Carlos Cumpián

Baile Con Tito Puente

Baile-Bamba
Baile-Samba
Baile-Mambo
Dancers go, go, go---
Have merengue, will travel
across the night club floor
you might be making people
Cha-cha-cha to music in
Chicago or Mexico City,
San Juan or Honolulu,
far from your training grounds of 
The Palladium Theater in New York,
where going to the top meant
raining on your timbales
four times a week
a thunderous danceable storm.

It was after music studies in Cuba
that you joined other masters
of the urban Afro-Latino-Caribeño sound,
matching beat-for-beat energy
with the leaders: Mario Banza,
Novo Morales and, of course, 
Frank “Machito” Guillo
to perform before Blacks,
Latinos, and Whites who 
would venture into the night,
swayed by the power inside
your Puerto Rican decorated drums,
sizzling salsa compositions transforming
live audiences across the world’s seven continents.

Since you were a boy,
your guaguanco spirit has been burning
and churning your rhythmic hands,
expressed on the side of an empty coffee can,
or across the bridge connecting to Manhattan,
helping you become the “King of the drums”
whom we have loved for a weekend 
or for all of fifty years.

Because of your commitment to music,
beating praises for bamba-samba, and the mambo
Katapán-tum, Katapán-tum, Ti-to Ti-to Puen-te,
making powerful party music for half a century,
whenever a bembe-slapping conga meets you Tito,
an island sun shines in every Puerto Rican soul.

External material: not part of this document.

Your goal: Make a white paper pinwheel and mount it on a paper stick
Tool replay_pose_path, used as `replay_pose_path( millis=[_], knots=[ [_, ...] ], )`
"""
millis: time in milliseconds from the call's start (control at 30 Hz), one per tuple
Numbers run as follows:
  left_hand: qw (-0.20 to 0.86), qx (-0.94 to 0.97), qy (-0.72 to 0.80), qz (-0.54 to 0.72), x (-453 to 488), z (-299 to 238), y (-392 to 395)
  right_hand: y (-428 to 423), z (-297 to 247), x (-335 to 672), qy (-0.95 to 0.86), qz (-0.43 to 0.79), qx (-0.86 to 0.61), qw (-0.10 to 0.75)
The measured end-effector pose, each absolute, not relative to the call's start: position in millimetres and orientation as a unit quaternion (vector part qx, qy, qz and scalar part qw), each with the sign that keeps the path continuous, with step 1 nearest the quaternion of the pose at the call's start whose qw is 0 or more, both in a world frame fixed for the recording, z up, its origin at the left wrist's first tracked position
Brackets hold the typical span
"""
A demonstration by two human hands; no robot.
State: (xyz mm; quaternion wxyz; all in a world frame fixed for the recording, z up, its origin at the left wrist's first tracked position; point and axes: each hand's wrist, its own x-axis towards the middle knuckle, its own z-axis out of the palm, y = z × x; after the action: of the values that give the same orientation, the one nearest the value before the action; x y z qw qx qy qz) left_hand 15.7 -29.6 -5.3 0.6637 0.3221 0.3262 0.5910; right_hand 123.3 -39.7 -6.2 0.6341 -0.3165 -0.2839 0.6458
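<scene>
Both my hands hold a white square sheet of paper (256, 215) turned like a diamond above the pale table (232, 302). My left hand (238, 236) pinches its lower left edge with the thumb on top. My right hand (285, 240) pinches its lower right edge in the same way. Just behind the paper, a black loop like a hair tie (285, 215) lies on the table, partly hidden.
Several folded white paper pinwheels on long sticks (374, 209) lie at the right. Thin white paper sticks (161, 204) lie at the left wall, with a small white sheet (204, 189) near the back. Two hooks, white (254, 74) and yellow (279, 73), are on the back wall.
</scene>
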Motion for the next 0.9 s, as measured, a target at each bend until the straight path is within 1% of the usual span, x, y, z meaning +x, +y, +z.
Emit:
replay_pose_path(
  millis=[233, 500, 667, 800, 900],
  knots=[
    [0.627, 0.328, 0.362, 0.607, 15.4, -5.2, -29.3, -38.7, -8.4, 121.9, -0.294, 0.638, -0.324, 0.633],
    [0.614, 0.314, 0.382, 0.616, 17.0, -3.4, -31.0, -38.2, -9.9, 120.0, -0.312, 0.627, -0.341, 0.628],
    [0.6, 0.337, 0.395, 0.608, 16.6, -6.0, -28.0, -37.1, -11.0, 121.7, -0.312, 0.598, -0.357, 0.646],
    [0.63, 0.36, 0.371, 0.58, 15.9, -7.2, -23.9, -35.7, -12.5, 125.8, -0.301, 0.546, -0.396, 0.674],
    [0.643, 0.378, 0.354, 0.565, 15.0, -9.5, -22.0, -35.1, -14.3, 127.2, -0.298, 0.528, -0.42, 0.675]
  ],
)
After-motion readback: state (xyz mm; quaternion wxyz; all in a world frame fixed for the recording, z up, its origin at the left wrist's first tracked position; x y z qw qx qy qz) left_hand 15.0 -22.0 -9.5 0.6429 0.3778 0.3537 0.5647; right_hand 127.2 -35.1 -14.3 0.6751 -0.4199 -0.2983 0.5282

Carlos Cumpián a Chicagoan originally from Texas.  Human Cicada (Prickly Pear Publishing) marks his fifth poetry collection: Coyote Sun (March Abrazo Press), Latino Rainbow (Children’s Press/Scholastic Books) Armadillo Charm (Tia Chucha Press), and 14 Abriles: Poems. In 2000, he was recognized with a Gwendolyn Brooks Significant Illinois Poet Award. Cumpián has been included in more than thirty poetry anthologies, including the Norton Anthology Telling Stories.  Before becoming a teacher, he worked with various social service organizations such as ASPIRA and public relations for the Chicago Public Library.